Healthy Blueberry Muffins
- 2 cups whole wheat flour
- 1/4 cup ground flax meal
- 1/4 cup old fashioned oats
- 1/2 cup sugar
- 1 tablespoon baking powder
- 1/4 teaspoon sea salt
- 1 cup coconut milk
- 1/2 cup olive oil
- 1 large egg
- 1 cup blueberries (if using frozen, thaw before using)

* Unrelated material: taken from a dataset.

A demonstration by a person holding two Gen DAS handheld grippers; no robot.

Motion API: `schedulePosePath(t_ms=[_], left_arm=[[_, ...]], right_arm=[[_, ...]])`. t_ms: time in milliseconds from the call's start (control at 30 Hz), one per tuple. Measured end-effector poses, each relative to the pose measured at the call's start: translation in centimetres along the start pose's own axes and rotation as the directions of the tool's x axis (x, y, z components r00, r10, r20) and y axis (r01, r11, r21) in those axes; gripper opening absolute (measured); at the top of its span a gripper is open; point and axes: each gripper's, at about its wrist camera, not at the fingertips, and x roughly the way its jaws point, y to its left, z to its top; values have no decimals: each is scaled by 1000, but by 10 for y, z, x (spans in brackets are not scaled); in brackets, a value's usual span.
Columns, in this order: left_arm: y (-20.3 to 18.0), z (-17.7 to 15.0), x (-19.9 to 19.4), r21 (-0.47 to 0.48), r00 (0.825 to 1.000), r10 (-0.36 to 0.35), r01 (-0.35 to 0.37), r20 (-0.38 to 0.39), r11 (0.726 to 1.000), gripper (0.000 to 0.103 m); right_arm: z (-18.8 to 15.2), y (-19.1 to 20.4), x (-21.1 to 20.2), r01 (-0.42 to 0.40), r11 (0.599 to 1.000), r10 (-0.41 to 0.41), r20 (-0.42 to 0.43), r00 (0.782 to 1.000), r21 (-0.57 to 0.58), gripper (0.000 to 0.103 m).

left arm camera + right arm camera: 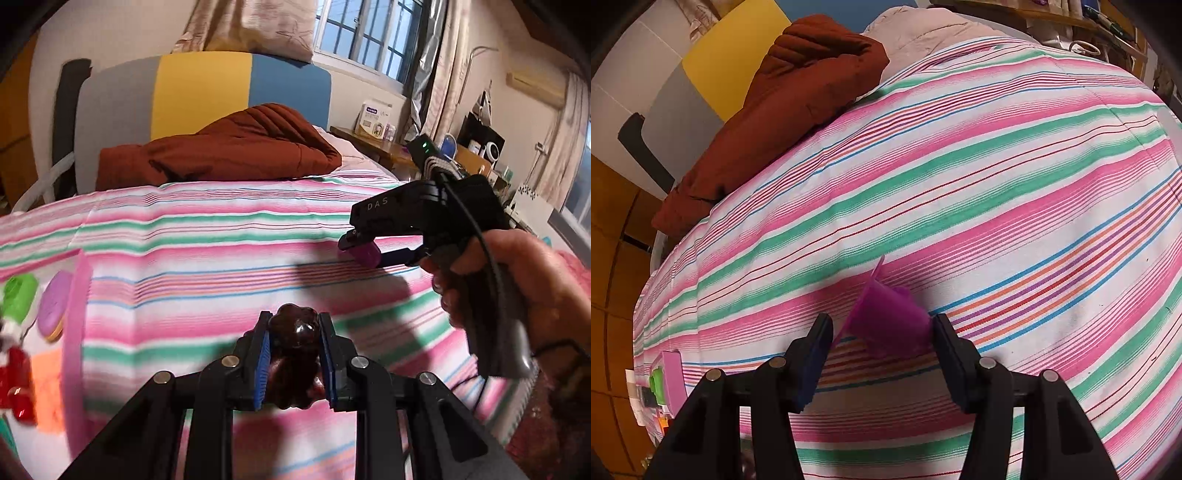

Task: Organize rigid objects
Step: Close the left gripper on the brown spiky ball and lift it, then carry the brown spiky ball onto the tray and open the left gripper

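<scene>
My left gripper [294, 332] is shut on a dark brown glossy lumpy toy [293, 328] and holds it above the striped bedspread [207, 236]. My right gripper [882, 325] holds a translucent purple plastic cup-like piece [886, 314] between its fingers, above the bedspread [960, 184]. The right gripper also shows in the left wrist view [364, 251], at the right, with the purple piece [365, 254] in its jaws. A pink-rimmed tray [75, 317] at the left holds a green toy [18, 295], a purple round toy [55, 306] and red pieces [16, 387].
A rust-brown quilt [221, 147] lies folded at the head of the bed, against a grey, yellow and blue headboard [203, 92]. A cluttered side table [388, 144] stands beyond the bed at right. The tray shows small at the lower left in the right wrist view [672, 376].
</scene>
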Motion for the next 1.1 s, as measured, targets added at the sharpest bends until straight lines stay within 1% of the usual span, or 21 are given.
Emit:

- Preheat oven to 400 degrees. Line 12 muffin tins with muffin cups or grease generously.
- In a large bowl, add the whole wheat flour, ground flax meal, old fashioned oats, sugar, baking powder, and sea salt. Whisk to combine well.
- In a large measuring cup, add the coconut milk, olive oil, and egg. Whisk to combine.
- Add the wet ingredients to the dry and stir gently until only a few streaks of flour remain. Add the blueberries and stir to distribute.
- Using a 1/4 cup measuring cup, scoop out the batter into the prepared muffin tin.
- Bake for 20 to 25 minutes until just barely golden brown. Cool at least 5 minutes on a wire rack before serving.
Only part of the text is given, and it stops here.